WHAT YOU WILL DO => In the listing that follows, count each line containing the string "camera" and report only the count.

EXERCISE DATA =>
+--
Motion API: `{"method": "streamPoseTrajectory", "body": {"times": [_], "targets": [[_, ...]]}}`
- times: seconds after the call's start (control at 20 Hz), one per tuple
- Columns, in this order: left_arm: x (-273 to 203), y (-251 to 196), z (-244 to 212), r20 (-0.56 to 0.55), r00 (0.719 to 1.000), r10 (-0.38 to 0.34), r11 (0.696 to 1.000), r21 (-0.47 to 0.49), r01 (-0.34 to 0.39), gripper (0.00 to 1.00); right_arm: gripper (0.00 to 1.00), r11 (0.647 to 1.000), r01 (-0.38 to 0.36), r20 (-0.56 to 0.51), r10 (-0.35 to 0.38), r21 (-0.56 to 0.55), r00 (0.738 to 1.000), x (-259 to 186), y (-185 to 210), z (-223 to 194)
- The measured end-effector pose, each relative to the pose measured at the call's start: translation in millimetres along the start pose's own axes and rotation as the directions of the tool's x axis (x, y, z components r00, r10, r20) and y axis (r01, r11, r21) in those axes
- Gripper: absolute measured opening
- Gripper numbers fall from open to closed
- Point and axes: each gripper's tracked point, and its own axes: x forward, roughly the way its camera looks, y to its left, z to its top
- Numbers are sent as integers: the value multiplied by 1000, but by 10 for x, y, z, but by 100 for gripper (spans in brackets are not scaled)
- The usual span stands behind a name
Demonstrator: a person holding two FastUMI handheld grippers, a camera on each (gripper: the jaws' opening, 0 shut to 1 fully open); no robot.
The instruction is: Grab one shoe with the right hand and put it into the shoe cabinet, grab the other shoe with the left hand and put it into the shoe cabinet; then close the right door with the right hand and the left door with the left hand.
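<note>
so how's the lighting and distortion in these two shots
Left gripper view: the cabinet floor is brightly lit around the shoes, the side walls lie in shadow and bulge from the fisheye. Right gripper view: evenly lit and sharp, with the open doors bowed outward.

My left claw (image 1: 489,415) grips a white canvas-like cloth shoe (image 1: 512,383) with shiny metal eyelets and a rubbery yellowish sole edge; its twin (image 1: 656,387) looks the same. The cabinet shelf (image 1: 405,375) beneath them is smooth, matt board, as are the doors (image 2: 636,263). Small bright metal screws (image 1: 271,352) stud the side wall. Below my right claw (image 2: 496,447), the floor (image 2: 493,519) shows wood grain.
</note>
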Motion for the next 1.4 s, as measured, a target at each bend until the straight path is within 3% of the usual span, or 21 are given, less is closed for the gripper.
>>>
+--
EXERCISE RESULT => 2